[EXERCISE PROMPT]:
What you return should be the full listing, word for word, without a single image.

[DATA SECTION]

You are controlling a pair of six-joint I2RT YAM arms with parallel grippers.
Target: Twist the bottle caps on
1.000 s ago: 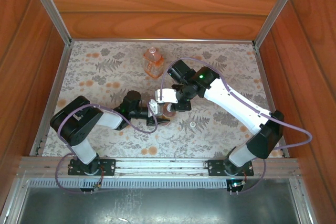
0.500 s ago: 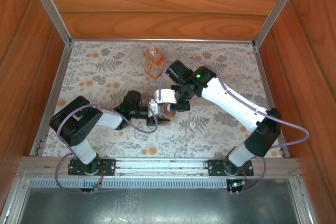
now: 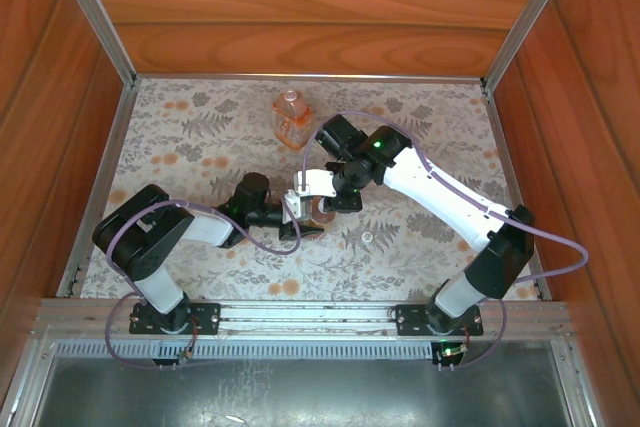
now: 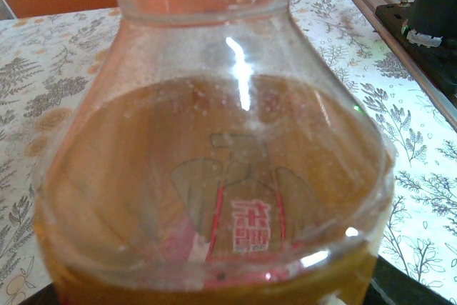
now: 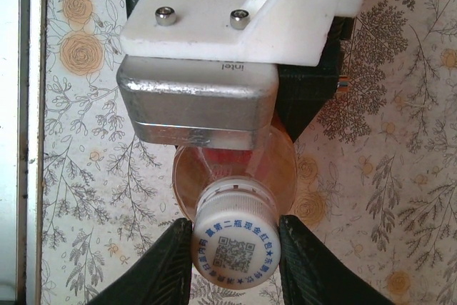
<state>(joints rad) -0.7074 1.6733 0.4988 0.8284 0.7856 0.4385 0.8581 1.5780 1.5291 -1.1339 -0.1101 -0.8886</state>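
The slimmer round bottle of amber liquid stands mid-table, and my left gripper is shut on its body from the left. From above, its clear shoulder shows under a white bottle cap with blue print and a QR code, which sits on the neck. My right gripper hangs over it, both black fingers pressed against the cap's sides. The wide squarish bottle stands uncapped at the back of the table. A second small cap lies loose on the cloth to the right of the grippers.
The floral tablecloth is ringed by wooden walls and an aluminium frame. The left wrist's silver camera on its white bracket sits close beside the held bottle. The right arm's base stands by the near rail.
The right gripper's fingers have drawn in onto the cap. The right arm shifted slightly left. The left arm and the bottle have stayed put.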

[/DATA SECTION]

[SOLUTION FOR THIS TASK]:
You are controlling a pair of six-joint I2RT YAM arms with parallel grippers.
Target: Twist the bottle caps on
1.000 s ago: 
0.500 s ago: 
now: 
now: 
now: 
<state>(joints rad) -0.7074 1.6733 0.4988 0.8284 0.7856 0.4385 0.8581 1.5780 1.5291 -1.1339 -0.1101 -0.8886</state>
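The slimmer round bottle of amber liquid stands mid-table, and my left gripper is shut on its body from the left. From above, its clear shoulder shows under a white bottle cap with blue print and a QR code, which sits on the neck. My right gripper hangs over it, both black fingers pressed against the cap's sides. The wide squarish bottle stands uncapped at the back of the table. A second small cap lies loose on the cloth to the right of the grippers.
The floral tablecloth is ringed by wooden walls and an aluminium frame. The left wrist's silver camera on its white bracket sits close beside the held bottle. The right arm's base stands by the near rail.
The right gripper's fingers have drawn in onto the cap. The right arm shifted slightly left. The left arm and the bottle have stayed put.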

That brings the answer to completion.